How do you feel when you make a mistake?
Do you have a different feeling when you make a big mistake instead of a small mistake?
Do you feel differently about your mistake when only you notice versus when the mistake happens in front of someone else?
Understanding how you respond to your missteps is a key part of learning how to control your stress.
Stress is usually about unmet expectations, for yourself or the situations and people in your life.
The word “should” is an indicator that your mind might be generating stress.
Recently I had an experience where I felt like I made a big mistake. I’ve worked very deliberately to become a “better” version of myself. On that night, I stepped into an old habit and it happened in front of someone else. Someone that I’m trying to “convince” that I’ve “changed.”

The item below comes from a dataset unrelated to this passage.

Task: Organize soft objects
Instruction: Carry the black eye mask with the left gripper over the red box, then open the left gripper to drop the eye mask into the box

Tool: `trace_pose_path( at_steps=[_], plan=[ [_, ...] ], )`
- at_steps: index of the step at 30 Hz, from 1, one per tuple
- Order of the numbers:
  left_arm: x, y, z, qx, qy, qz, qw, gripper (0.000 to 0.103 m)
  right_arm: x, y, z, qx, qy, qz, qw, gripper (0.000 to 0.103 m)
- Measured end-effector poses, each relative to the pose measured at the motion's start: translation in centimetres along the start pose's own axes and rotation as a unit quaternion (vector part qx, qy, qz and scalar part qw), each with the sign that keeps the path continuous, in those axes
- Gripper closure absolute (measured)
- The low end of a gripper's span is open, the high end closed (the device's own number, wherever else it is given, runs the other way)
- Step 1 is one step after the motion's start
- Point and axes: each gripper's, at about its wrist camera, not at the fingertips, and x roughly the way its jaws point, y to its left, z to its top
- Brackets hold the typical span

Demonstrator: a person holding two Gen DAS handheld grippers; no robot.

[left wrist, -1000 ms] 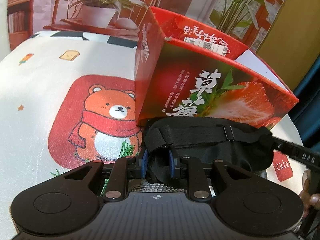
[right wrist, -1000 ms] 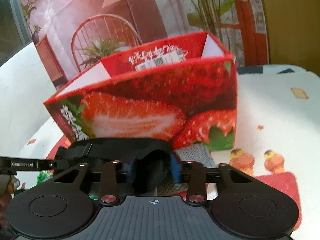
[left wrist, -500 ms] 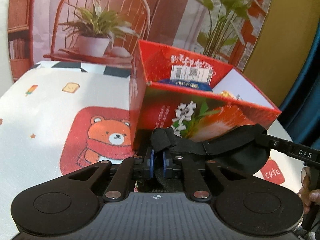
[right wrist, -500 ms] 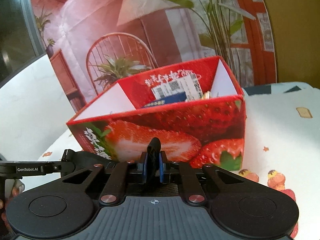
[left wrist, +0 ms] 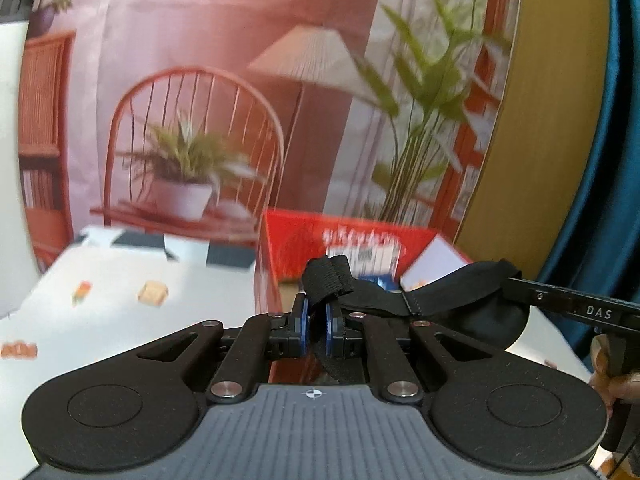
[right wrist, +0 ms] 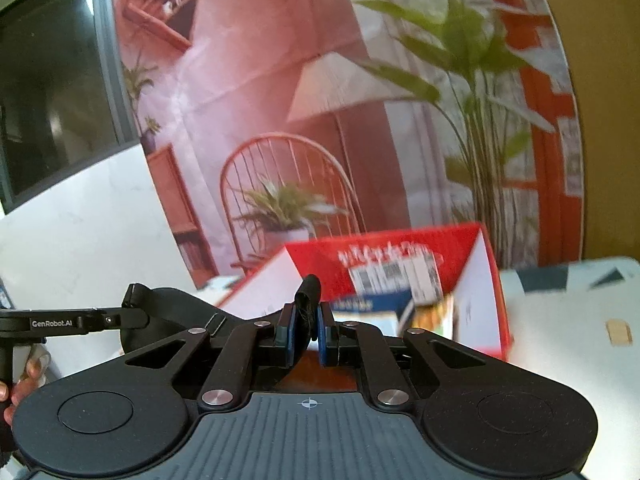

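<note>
I have the left gripper [left wrist: 316,316] clamped on the strap end of a black eye mask [left wrist: 472,304]; the folded strap stands up between the blue pads [left wrist: 303,322], and the jaws are drawn nearly together on it. My right gripper [right wrist: 307,330] is likewise closed on the other end of the mask [right wrist: 172,312], a pinch of black fabric showing between its pads [right wrist: 291,330]. The mask hangs stretched between the two grippers, clear of the table [left wrist: 120,280], in front of the near wall of the red box [right wrist: 400,256] and about level with its rim.

The box is open at the top. Inside it I see a barcode label [right wrist: 400,276] on the far wall and some packets below it, blurred. In the left view a hand [left wrist: 608,376] holds the right gripper's handle at the right edge; in the right view a hand [right wrist: 24,376] holds the left one at the left edge. A printed backdrop [left wrist: 200,80] stands behind the table.
</note>
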Motion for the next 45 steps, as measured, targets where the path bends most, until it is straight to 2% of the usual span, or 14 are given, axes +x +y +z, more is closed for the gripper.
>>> trace_pose_path(
  at_steps=[6, 12, 18, 26, 31, 38, 40, 41, 42, 43, 44, 45],
  plan=[
    [1.8, -1.6, 3.5, 0.013, -0.024, -0.003, 0.9996, 0.094, 1.7, -0.2, 3.8, -0.031, -0.025, -0.009, 0.999, 0.093],
    [6.9, -3.2, 5.2, 0.041, -0.002, 0.011, 0.9991, 0.094, 4.8, -1.9, 5.6, -0.046, -0.019, -0.051, 0.997, 0.093],
    [12.0, -3.9, 4.0, 0.06, 0.059, 0.013, 0.9963, 0.094, 8.0, -3.6, 4.2, -0.051, 0.031, -0.079, 0.995, 0.093],
    [15.7, -4.1, 1.2, 0.077, 0.152, -0.01, 0.9854, 0.094, 10.7, -4.6, 1.5, -0.056, 0.12, -0.099, 0.986, 0.093],
    [16.3, -3.6, 0.5, 0.079, 0.167, -0.01, 0.9827, 0.094, 11.3, -4.9, 0.5, -0.046, 0.14, -0.098, 0.984, 0.093],
    [16.5, -3.8, 0.7, 0.089, 0.174, -0.01, 0.9807, 0.093, 11.4, -5.4, 0.3, -0.036, 0.144, -0.105, 0.983, 0.092],
    [16.0, -3.9, 0.9, 0.095, 0.169, -0.007, 0.9811, 0.088, 11.2, -5.4, 0.3, -0.034, 0.141, -0.111, 0.983, 0.085],
    [15.8, -4.0, 1.1, 0.096, 0.166, -0.006, 0.9815, 0.075, 11.0, -5.4, 0.4, -0.035, 0.138, -0.116, 0.983, 0.076],
    [15.5, -3.9, 1.2, 0.095, 0.16, -0.008, 0.9825, 0.053, 10.8, -5.2, 0.4, -0.039, 0.134, -0.119, 0.983, 0.07],
    [15.0, -3.8, 1.4, 0.094, 0.151, -0.011, 0.984, 0.045, 10.5, -5.0, 0.4, -0.044, 0.128, -0.12, 0.983, 0.06],
    [14.4, -3.7, 1.6, 0.095, 0.14, -0.013, 0.9855, 0.038, 10.2, -4.9, 0.4, -0.048, 0.123, -0.119, 0.984, 0.056],
    [13.8, -3.6, 1.8, 0.096, 0.131, -0.014, 0.9866, 0.038, 9.8, -4.7, 0.5, -0.051, 0.117, -0.117, 0.985, 0.054]
  ],
)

So many things are wrong with that situation, including trying to craft my behaviors to get a response from someone else. For now, though, we’ll stick with me feeling like I’d made a “big mistake” and “blew it” – meaning I risked the relationship I am trying to cultivate. My mind went crazy.
You know that phrase “the beatings will continue until morale improves”? Yep. That was me, 100%, in my brain.
I’ve noticed that I have often seen mistakes as evidence that I wasn’t smart or good enough, or that behavior changes weren’t going to “stick”.
That thinking generates a lot of stress for me.
This week, pay attention to how you talk to yourself about your mistakes. Pay attention to events that you label mistakes.